» TRY IT
Could each entry below be written out exactly, with every picture dropped?

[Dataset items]
■ ■ ■ ■ ■

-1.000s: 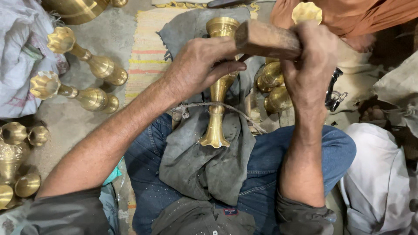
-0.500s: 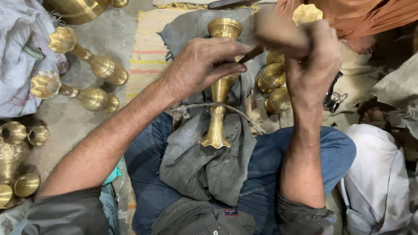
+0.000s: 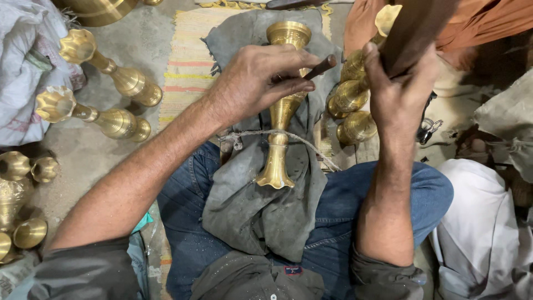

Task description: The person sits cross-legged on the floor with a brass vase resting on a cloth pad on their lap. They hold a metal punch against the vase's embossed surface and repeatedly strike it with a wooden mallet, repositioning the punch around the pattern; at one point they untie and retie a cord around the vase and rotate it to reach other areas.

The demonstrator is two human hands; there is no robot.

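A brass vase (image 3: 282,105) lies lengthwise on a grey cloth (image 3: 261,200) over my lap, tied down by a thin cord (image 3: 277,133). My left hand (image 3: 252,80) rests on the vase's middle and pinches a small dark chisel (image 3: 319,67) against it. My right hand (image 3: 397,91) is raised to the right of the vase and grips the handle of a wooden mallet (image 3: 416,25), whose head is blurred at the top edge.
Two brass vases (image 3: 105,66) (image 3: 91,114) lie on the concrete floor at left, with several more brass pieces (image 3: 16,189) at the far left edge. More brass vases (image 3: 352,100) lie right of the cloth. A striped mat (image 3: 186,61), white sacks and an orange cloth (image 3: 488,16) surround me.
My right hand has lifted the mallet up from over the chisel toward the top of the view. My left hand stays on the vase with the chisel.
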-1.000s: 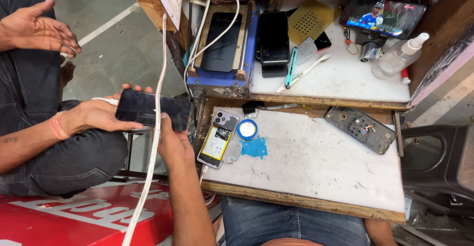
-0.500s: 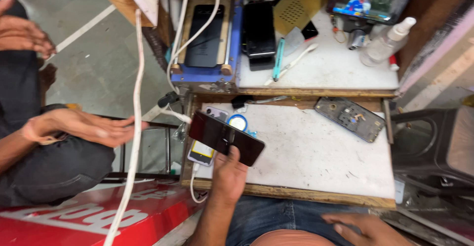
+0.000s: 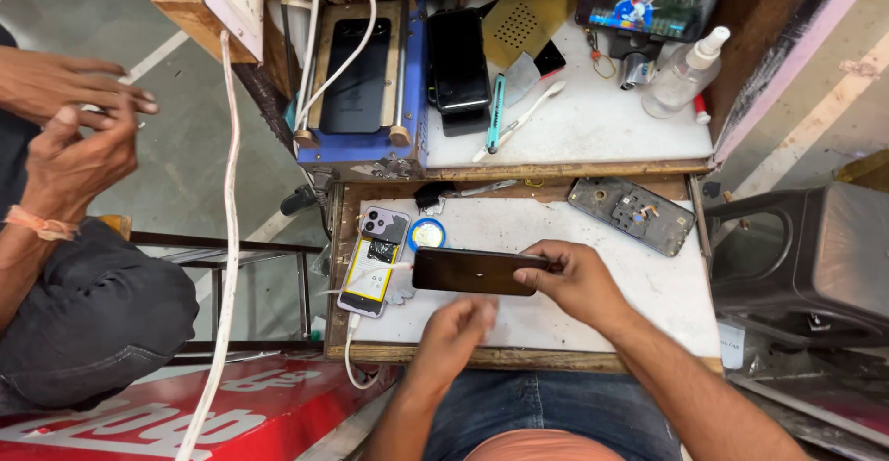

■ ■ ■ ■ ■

» ANSWER FOR THE TASK
-1.000s: 
-0.500s: 
+0.000s: 

Task description: The person sits cross-legged on the floor with a brass vase resting on a cloth pad on their lap. They hold a metal punch against the vase's embossed surface and repeatedly strike it with a wooden mallet, repositioning the punch around the pattern; at one point they untie and retie a cord around the vase and rotate it to reach other areas.

The demonstrator is two human hands; there is no robot.

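A brass vase (image 3: 282,105) lies lengthwise on a grey cloth (image 3: 261,200) over my lap, tied down by a thin cord (image 3: 277,133). My left hand (image 3: 252,80) rests on the vase's middle and pinches a small dark chisel (image 3: 319,67) against it. My right hand (image 3: 397,91) is raised to the right of the vase and grips the handle of a wooden mallet (image 3: 416,25), whose head is blurred at the top edge.
Two brass vases (image 3: 105,66) (image 3: 91,114) lie on the concrete floor at left, with several more brass pieces (image 3: 16,189) at the far left edge. More brass vases (image 3: 352,100) lie right of the cloth. A striped mat (image 3: 186,61), white sacks and an orange cloth (image 3: 488,16) surround me.
My right hand has lifted the mallet up from over the chisel toward the top of the view. My left hand stays on the vase with the chisel.
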-1.000s: 
-0.500s: 
+0.000s: 

An answer has been given, and the exercise is complete.